*Work instruction*
Pull every line containing "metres" from the listing.

*Recorded information*

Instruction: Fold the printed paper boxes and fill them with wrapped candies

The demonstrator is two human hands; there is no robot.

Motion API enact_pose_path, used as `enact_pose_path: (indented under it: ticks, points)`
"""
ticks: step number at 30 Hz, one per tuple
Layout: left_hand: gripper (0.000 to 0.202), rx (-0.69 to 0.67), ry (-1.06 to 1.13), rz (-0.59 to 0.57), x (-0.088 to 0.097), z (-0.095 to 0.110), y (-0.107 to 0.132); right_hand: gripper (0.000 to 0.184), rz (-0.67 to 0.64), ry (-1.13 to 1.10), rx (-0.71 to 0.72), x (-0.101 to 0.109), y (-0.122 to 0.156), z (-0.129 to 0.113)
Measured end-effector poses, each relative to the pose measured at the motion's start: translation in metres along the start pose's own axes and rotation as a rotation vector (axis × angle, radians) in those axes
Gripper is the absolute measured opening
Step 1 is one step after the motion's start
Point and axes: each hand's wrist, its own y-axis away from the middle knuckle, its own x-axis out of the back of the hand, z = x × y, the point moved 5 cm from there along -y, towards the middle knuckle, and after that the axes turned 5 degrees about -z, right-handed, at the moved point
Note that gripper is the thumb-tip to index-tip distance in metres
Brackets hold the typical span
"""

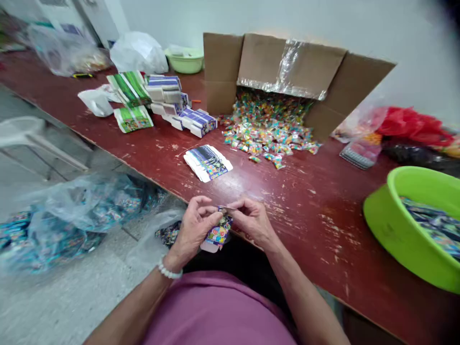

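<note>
Dark-red table (305,206), runs across the frame. Open cardboard box (258,57), upper centre. Lime-green basin (381,215), right edge. Heap of wrapped candies (266,136), upper centre, spills from the box. Left hand (196,225), lower centre: thumb and fingers pinch a printed carton (219,232). Right hand (255,220), beside it: fingertips pinch the carton's upper edge. Stack of flattened cartons (208,163), centre. Printed carton: lower centre, between the hands.

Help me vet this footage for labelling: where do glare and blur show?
Head view: white glare on the red table, bright glints on tape on the cardboard box; floor bags at left smeared; the held carton sharper; upper right corner dark.
</note>
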Motion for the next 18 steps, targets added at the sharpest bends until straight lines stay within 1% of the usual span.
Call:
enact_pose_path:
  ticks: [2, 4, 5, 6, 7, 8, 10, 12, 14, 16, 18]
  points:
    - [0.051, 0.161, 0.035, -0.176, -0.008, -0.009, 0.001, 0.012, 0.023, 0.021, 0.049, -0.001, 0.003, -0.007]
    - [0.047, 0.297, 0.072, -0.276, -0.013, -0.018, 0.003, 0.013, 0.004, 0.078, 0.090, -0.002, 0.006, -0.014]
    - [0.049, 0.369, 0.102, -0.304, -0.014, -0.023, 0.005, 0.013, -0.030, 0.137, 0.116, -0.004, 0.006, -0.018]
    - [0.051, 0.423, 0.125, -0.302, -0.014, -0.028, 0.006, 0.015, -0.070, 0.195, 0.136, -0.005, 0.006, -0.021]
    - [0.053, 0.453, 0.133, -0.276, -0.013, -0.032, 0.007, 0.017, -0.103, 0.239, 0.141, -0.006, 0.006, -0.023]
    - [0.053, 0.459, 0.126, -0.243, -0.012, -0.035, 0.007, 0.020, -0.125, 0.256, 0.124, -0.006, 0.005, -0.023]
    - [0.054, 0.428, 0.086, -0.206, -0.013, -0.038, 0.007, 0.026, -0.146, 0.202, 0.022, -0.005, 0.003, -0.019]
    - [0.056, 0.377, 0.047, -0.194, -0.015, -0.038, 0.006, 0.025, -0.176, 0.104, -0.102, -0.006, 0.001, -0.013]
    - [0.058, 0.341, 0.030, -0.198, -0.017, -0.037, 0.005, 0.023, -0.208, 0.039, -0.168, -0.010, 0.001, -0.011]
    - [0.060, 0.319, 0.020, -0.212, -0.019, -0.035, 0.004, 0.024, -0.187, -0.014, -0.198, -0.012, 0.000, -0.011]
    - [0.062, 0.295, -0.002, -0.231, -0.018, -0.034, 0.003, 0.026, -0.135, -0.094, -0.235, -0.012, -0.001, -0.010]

*Response box*
Measured end-effector poses, each relative to the pose measured at the motion's start: translation in metres along the start pose's own axes and rotation as a rotation vector (axis × angle, radians) in those axes
Note that gripper is the thumb-tip to index-tip distance in metres

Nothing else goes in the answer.